China has multiple territorial and maritime disputes with many nations. However, its most important disputes are with Taiwan and India.
These disputes are not merely territorial, but hegemonistic and expansionist in nature. They are also part of China’s larger design to establish global supremacy and a Sino-centric world order.
Annexation of Taiwan at the earliest moment is China’s priority ambition. The People’s Republic of China (PRC) wants to illegally annex the island nation despite never having ruled it.
Taiwan is the very antithesis of the China’s propaganda that communism is the best form of governance. Taiwan’s prowess in chip manufacturing makes capturing it an attractive economic and technological proposition.
Taking Taiwan also means defeating the US and showing the latter’s inability to withstand Chinese military might, making China a complete superpower.
The fall of Taiwan would also irrevocably break the first island chain, enabling the unhindered global deployment of the People’s Liberation Army Navy, preventing direct military contact with China.
In that eventuality, China would become unassailable, transforming from a nation consigned to defending itself, to an outbound nation that can dominate the seas.
In this context, Taiwan should never be allowed to fall, unless the world is prepared for a Sino-centric global order.
Defeating India in a military conflict is China’s alternate priority. Beijing knows that India is emerging as the global alternative to China if it is allowed to grow unimpeded. Hence, it must hand India a military defeat and show it as incapable and weak.

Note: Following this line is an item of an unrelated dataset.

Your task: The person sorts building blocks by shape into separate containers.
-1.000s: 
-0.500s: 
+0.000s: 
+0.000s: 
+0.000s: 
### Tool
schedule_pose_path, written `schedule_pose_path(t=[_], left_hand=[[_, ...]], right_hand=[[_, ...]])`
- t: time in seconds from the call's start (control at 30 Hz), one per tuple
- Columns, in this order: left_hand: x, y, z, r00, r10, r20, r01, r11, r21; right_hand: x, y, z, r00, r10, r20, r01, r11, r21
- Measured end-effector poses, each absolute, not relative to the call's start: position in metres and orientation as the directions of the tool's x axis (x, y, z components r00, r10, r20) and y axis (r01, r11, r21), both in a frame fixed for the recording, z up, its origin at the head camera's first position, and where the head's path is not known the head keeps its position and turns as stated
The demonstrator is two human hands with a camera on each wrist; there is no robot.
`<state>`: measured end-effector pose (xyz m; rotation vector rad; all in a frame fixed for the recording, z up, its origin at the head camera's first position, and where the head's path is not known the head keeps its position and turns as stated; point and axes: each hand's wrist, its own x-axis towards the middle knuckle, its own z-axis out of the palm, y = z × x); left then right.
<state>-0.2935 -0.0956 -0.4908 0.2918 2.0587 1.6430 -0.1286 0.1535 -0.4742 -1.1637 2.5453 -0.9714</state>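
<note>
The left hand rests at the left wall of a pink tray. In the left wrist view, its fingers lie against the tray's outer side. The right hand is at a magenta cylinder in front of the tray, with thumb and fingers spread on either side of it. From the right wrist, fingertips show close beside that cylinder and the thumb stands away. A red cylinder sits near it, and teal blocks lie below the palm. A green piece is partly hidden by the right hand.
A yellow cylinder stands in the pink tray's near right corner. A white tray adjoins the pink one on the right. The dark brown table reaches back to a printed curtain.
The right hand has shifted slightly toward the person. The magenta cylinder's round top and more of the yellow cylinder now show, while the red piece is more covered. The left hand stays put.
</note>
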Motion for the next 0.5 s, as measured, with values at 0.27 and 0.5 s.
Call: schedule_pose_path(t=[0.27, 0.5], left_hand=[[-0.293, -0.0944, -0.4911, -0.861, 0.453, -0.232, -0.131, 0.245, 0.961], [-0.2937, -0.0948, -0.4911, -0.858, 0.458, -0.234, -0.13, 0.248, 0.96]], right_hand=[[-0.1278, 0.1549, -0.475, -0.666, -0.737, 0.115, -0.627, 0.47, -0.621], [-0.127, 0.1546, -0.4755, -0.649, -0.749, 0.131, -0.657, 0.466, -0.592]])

Even a small military victory over India would enhance the PRC’s influence in South Asia and promote its unhindered entry into the Indian Ocean region. It would also enable expansion of Chinese control south of the Himalayan crest line. This would lead to the eventual outflanking of the Pacific from the west and solve the “Malacca dilemma.”
Thus far, China has been dealing with Taiwan and India separately. It has created conditions such that both these democracies do not combine and form a united front. That many countries, including India, do not formally recognize Taiwan is a political hindrance to forming a united front against China. The physical distance separating India and Taiwan has also been an inhibitor.
However, with the contemporary global conditions of enhanced electronic and digital connectivity, faster means of transportation and increased feasibility of people-to-people contact, separation between Taiwan and India could be bridged to enable a joint strategic push against China.
India and Taiwan must find new ways to enhance political, diplomatic, economic, cultural and military linkages, which must go beyond mere cooperation. Most importantly, Taiwan and India must target the moves and weaknesses of the PRC together.
India and Taiwan must establish an informal yet all-encompassing strategic cooperative system. The starting point of such a system is that both countries are democracies. These values have to be spearheaded and reinforced through political contact and exchange. In an electronic world, the emphasis must be on digital rather than physical contact. Mechanisms must therefore be explored to reinforce political support and views on multiple levels. India must enable Taiwan to expand and enter international political platforms, even if it means entering through the back door.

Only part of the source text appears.